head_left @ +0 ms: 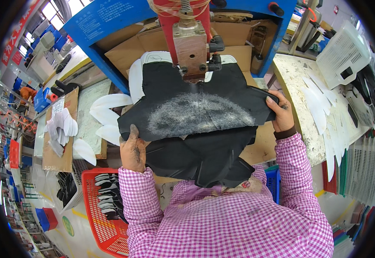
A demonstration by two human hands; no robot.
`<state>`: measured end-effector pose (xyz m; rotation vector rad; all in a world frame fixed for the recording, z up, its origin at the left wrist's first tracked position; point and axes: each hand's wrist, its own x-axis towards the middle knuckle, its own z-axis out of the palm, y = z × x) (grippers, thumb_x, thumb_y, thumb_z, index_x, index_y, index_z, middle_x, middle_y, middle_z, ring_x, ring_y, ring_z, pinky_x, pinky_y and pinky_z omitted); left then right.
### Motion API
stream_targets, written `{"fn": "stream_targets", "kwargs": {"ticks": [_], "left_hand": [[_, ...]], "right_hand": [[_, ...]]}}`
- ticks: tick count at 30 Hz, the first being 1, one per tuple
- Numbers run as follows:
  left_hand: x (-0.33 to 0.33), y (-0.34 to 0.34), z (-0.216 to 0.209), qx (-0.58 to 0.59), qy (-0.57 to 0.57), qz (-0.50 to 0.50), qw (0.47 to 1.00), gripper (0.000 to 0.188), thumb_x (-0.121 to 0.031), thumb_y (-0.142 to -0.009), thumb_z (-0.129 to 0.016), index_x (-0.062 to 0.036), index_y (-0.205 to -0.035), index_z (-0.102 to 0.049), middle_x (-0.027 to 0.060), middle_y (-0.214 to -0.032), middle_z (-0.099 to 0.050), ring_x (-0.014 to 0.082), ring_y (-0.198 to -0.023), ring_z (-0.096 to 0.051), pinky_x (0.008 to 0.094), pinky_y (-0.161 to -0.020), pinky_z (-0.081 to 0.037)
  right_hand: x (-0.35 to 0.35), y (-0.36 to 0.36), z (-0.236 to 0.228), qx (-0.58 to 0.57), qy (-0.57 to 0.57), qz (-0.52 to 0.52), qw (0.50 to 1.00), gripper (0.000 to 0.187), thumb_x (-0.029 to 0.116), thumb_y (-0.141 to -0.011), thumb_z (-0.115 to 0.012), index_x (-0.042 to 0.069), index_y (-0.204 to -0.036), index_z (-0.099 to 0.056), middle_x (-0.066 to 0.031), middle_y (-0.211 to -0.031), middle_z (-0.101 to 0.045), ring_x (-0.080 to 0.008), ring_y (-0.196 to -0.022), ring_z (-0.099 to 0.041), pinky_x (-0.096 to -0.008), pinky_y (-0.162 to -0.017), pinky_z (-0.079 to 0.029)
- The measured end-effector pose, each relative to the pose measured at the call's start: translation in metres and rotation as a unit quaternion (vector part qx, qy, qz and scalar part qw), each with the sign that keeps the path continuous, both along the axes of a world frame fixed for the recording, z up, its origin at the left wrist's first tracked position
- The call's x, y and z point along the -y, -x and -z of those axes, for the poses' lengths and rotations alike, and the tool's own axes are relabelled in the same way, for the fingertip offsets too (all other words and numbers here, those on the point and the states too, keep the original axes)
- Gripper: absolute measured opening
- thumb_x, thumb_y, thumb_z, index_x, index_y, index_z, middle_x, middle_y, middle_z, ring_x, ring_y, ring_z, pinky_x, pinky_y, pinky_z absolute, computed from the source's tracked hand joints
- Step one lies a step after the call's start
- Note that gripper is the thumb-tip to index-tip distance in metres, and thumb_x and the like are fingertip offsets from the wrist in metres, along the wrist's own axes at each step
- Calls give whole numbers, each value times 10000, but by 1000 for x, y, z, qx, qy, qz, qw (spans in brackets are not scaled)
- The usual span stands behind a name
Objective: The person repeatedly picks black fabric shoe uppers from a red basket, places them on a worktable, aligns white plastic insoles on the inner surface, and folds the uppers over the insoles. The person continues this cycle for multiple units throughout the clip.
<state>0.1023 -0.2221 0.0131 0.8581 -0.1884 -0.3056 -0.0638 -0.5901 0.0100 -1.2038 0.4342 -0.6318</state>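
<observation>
A wide black sheet [221, 90], leather-like with a whitish scuffed patch across its middle, is stretched between my two hands. My left hand [133, 151] grips its near left corner, thumb on top and the other fingers hidden underneath. At the right edge my right hand [282, 112] pinches the sheet, with its thumb on the upper face. The far part of the sheet lies beneath the metal head [191, 53] of a blue and red machine. More black material [187, 157], creased and cut in pointed shapes, hangs below the sheet's near edge, over my lap.
The blue machine frame [114, 30] arches ahead, lined with cardboard. White sole-shaped pieces [110, 103] lie at the left; others [314, 107] are on the right table [301, 142]. A red basket [99, 228] holding dark pieces stands low left. A white crate [344, 56] sits far right.
</observation>
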Motion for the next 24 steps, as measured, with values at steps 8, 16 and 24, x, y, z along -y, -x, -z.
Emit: {"fn": "stream_targets", "kwargs": {"ticks": [8, 16, 24], "left_hand": [[-48, -12, 17, -2, -248, 140, 959, 416, -32, -866, -589, 31, -1263, -483, 100, -1155, -596, 176, -1025, -580, 303, -915, -454], [8, -151, 46, 304, -546, -183, 759, 854, -292, -707, -783, 46, -1371, -365, 274, -1226, -531, 336, -1116, -543, 397, -950, -424], [72, -213, 61, 262, -764, -160, 568, 1057, -301, -647, -795, -11, -1455, -179, 226, -1118, -575, 384, -1034, -560, 510, -913, -404]], "right_hand": [[7, 73, 22, -71, 29, -165, 983, 250, 39, -789, -669, 29, -1011, -554, -44, -907, -619, -125, -872, -597, -256, -813, -472], [20, 74, 29, -202, 183, -2, 962, 158, 120, -881, -611, 11, -994, -598, -85, -1013, -671, -143, -948, -607, -259, -819, -432], [15, 73, 23, -195, 179, -12, 964, 129, 117, -902, -598, -3, -946, -590, -97, -952, -668, -154, -927, -616, -273, -860, -446]]}}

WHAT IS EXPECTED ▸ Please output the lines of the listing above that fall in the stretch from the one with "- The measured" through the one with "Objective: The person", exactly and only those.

ANSWER SPACE ▸
- The measured end-effector pose, each relative to the pose measured at the call's start: translation in metres and rotation as a unit quaternion (vector part qx, qy, qz and scalar part qw), each with the sign that keeps the path continuous, both along the axes of a world frame fixed for the recording, z up, its origin at the left wrist's first tracked position
- The call's x, y and z point along the -y, -x and -z of those axes, for the poses' lengths and rotations alike, and the tool's own axes are relabelled in the same way, for the fingertip offsets too (all other words and numbers here, those on the point and the states too, keep the original axes)
- Gripper: absolute measured opening
- thumb_x, thumb_y, thumb_z, index_x, index_y, index_z, middle_x, middle_y, middle_z, ring_x, ring_y, ring_z, pinky_x, pinky_y, pinky_z absolute, computed from the source's tracked hand joints
- Step one lies a step after the call's start
- Note that gripper is the thumb-tip to index-tip distance in metres, and thumb_x and the like are fingertip offsets from the wrist in metres, along the wrist's own axes at each step
- Calls give whole numbers, each value times 10000, but by 1000 for x, y, z, qx, qy, qz, qw (spans in brackets are not scaled)
- The usual span stands behind a name
Objective: The person repeatedly picks black fabric shoe uppers from a red basket, places them on a worktable, aligns white plastic insoles on the inner surface, and folds the uppers over the insoles. The person continues this cycle for multiple units throughout the clip.

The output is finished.